Lightfoot declined to predict whether the two sides could settle their differences by the vaccination deadline, but said the city would continue to urge all employees to get vaccinated.

"What I know is we cannot stop. We absolutely cannot stop. This is about saving people's lives, and all those workers that were out there on the front lines through the pandemic when there was not vaccine, we have a responsibility to make sure that those people, as well as the rest of our workforce is safe," she said.

As for how this could affect other city workers beyond the Police Department, Miller said the ruling does not have any implication for other unions.
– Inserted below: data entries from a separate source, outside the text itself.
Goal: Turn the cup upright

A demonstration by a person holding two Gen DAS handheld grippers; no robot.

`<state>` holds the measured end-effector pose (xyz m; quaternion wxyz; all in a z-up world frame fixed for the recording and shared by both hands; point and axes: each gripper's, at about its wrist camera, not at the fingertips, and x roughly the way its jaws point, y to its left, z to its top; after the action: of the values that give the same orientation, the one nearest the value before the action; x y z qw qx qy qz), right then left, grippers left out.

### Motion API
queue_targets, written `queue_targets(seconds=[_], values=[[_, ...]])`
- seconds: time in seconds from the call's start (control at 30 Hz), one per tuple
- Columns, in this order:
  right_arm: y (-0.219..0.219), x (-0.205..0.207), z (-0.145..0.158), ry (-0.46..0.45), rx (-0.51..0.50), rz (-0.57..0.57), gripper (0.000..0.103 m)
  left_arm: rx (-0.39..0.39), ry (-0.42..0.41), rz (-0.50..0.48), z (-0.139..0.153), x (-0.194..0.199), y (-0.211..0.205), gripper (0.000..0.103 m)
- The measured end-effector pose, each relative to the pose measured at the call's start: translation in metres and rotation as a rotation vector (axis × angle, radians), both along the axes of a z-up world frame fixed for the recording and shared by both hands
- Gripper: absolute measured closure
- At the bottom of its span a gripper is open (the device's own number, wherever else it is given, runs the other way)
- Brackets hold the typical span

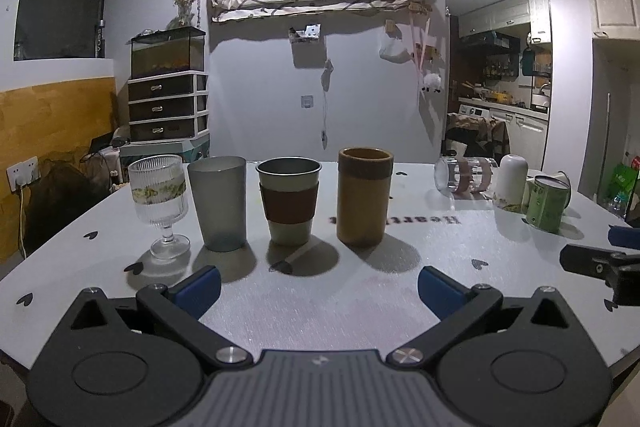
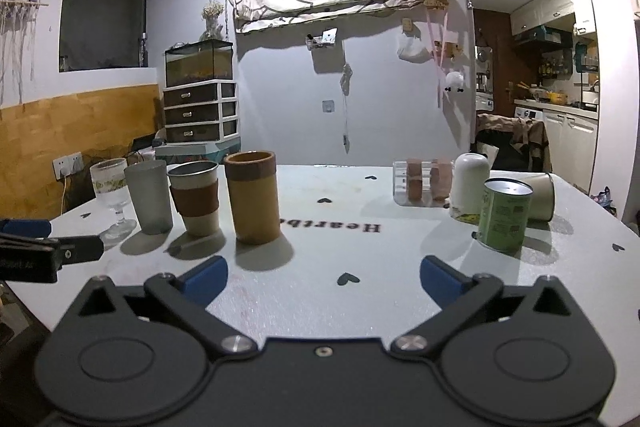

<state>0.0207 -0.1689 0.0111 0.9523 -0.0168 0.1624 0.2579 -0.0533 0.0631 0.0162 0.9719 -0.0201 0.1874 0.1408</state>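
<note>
White heart-printed table (image 2: pixel 320 307) in a dim room; left gripper (image 1: pixel 319 285) and right gripper (image 2: pixel 324 277) spread wide, holding nothing.

Wide bare stretch of table (image 2: pixel 320 303) runs up the middle between the brown tumbler (image 2: pixel 253 201) row on the left and the green can (image 2: pixel 505 214) cluster crowding the right.

I see the green printed cup (image 2: pixel 505 214) standing inverted, base up, just in front of the white cup (image 2: pixel 470 183).
</note>
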Motion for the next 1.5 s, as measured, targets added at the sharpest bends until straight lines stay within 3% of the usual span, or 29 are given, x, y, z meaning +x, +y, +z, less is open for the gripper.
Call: queue_targets(seconds=[1.5], values=[[0.0071, -0.0032, -0.0019, 0.005, -0.011, 0.015, 0.000, 0.002, 0.012, 0.023, -0.0012, 0.0008, 0.0010, 0.000]])
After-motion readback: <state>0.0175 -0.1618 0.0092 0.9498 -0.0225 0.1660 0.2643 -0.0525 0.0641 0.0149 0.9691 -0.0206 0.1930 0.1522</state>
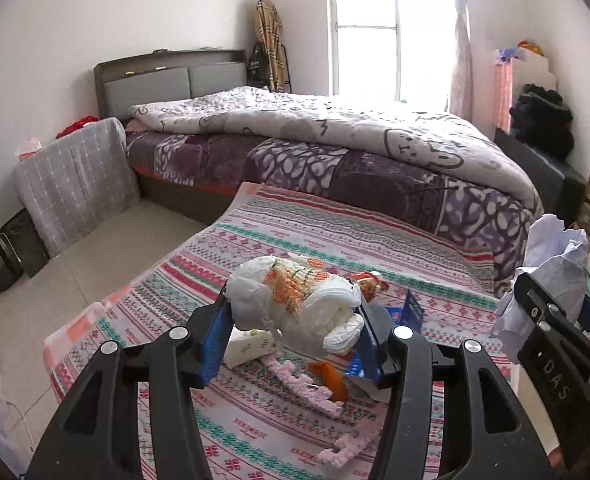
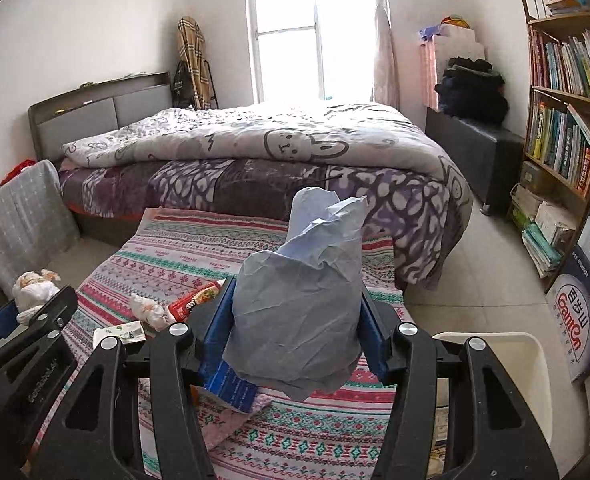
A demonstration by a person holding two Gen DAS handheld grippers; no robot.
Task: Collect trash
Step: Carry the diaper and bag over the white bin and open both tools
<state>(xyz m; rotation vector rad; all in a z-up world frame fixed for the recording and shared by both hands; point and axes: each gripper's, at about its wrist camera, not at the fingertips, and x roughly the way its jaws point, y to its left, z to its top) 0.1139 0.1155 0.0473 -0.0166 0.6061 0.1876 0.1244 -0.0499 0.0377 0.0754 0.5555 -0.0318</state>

It comes just days after a federal judge denied request by a group of firefighters and city Water Management Department workers to block the vaccine mandate entirely.

Mitchell's ruling also comes comes three days after the City Council voted down a bid by a group of aldermen to repeal Lightfoot's vaccine mandate.

Attorneys for the city's police unions had argued the issues of reporting vaccination status and even getting a vaccine weren't properly negotiated per labor law – and should be.

But city attorneys have argued the matter will eventually go to arbitration – reiterating their belief that the mayor is within her power to issue such mandates, and even blaming the union for taking a month to respond to an August negotiation request.

CBS 2's Molina reached out to the Chicago FOP several times with specific requests for President John Catanzara. Late Monday, there was no response - just posts and videos shared to social media in which the union said it is pleased with the judge's ruling, but there is still work to be done.